===== DATA =====
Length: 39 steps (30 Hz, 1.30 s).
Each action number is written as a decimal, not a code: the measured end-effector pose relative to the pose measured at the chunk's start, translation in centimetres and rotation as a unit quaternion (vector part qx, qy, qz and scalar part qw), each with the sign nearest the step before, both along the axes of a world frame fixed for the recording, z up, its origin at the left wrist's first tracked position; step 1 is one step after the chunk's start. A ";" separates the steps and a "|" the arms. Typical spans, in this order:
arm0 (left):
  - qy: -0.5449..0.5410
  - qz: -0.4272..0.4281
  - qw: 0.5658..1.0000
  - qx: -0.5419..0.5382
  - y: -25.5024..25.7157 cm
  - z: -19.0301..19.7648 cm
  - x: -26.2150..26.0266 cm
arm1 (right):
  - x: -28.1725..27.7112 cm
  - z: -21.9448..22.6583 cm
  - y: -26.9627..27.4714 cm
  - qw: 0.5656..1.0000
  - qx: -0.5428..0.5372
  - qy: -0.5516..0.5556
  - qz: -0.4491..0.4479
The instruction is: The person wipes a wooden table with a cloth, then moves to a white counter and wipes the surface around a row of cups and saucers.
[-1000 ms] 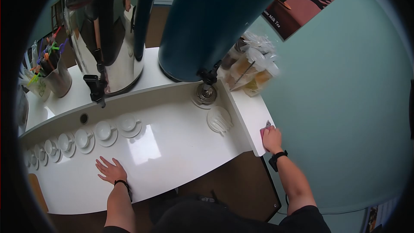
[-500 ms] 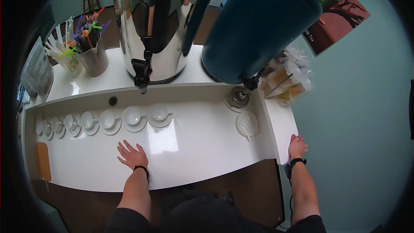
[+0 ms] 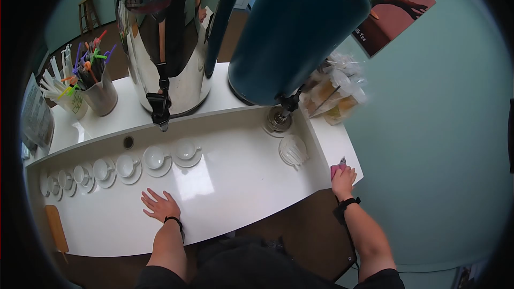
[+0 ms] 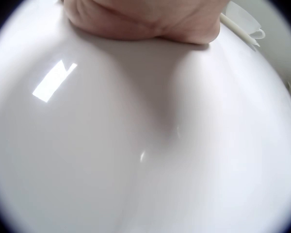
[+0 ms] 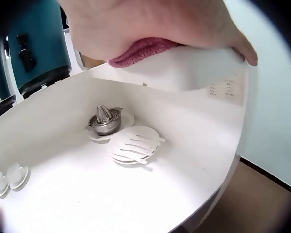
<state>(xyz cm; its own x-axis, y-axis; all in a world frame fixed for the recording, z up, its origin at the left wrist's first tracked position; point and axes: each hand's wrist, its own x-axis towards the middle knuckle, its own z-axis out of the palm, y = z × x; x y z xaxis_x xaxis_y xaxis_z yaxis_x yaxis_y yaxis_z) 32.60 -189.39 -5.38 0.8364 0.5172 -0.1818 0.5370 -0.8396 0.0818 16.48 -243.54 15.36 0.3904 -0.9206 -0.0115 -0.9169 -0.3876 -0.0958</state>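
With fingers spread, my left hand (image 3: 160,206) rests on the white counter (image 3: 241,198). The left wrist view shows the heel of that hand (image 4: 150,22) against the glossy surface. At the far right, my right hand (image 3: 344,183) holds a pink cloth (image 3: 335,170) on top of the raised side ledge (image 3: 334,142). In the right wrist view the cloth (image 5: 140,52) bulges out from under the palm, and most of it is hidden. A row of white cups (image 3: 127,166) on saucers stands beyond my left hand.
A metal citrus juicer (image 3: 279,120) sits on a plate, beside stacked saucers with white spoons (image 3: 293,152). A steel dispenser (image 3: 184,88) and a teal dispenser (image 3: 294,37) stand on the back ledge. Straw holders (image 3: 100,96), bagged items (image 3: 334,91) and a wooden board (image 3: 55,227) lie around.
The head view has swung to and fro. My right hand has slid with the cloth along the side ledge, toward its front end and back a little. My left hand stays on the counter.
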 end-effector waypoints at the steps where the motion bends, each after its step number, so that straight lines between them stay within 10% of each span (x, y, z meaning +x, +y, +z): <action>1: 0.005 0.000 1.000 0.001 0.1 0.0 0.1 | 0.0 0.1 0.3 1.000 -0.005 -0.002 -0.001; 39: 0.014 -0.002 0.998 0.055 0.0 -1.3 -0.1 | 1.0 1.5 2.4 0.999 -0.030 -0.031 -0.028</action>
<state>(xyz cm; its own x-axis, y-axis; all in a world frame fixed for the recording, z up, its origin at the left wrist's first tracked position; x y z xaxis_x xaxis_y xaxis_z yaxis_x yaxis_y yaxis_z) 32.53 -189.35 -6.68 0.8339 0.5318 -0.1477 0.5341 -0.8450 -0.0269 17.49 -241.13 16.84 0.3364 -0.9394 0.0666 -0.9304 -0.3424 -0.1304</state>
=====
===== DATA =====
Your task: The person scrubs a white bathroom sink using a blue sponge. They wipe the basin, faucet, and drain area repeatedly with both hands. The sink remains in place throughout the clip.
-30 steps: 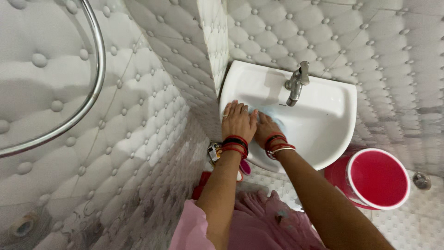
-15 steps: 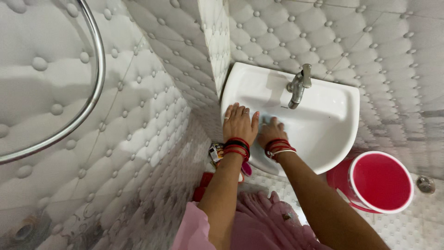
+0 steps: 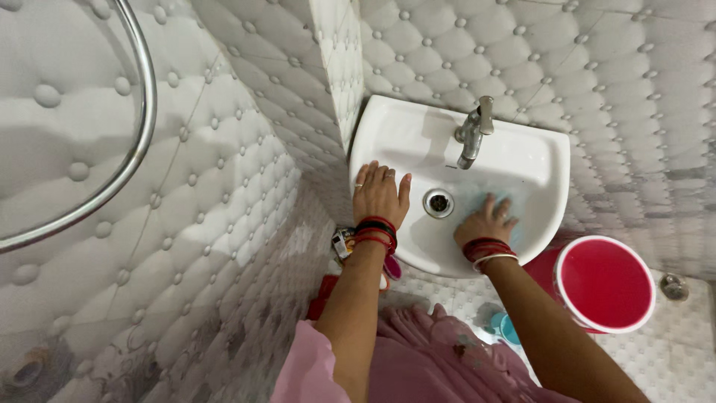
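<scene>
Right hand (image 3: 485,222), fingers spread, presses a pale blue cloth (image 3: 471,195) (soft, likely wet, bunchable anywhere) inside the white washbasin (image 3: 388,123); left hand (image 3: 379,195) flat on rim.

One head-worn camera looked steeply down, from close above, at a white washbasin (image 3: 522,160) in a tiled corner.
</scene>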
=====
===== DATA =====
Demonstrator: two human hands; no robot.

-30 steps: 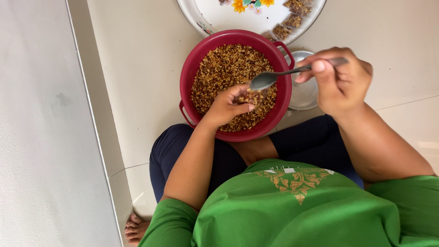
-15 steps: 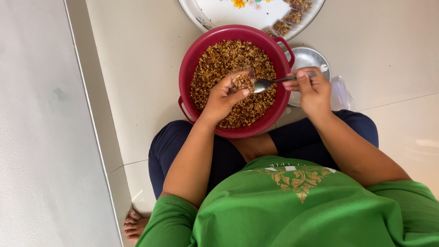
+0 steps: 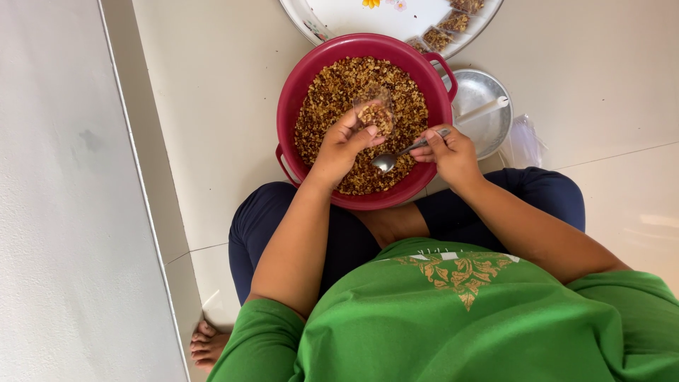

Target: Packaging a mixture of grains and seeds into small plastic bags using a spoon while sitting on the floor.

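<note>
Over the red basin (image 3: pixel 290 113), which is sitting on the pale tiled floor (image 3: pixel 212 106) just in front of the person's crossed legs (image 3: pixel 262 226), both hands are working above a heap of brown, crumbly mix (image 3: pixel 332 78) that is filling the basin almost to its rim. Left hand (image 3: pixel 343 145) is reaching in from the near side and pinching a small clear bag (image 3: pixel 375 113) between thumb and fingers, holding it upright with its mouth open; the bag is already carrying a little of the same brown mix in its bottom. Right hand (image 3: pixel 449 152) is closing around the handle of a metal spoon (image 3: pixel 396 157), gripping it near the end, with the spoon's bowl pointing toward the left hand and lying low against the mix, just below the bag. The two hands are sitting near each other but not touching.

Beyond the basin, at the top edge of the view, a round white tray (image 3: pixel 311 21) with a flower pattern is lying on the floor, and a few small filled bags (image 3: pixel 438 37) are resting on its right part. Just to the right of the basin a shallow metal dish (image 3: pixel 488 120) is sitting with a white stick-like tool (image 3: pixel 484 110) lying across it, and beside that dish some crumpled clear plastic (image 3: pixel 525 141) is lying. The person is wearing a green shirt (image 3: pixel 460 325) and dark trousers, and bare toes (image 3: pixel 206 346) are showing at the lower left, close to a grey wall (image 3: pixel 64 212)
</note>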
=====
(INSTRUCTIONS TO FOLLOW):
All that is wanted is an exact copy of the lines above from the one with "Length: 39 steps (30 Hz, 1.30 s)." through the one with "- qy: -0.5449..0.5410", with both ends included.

(SOLUTION TO THIS TASK):
Length: 39 steps (30 Hz, 1.30 s).
Each action number is written as a decimal, not a code: the measured end-effector pose relative to the pose measured at the chunk's start, translation in centimetres and rotation as a unit quaternion (vector part qx, qy, qz and scalar part qw), each with the sign nearest the step before, both along the axes of a world frame fixed for the recording, z up, its origin at the left wrist's first tracked position; step 1 is one step after the chunk's start. A ";" separates the steps and a "|" the arms. Typical spans, in this order:
arm0 (left):
  - qy: -0.5449..0.5410

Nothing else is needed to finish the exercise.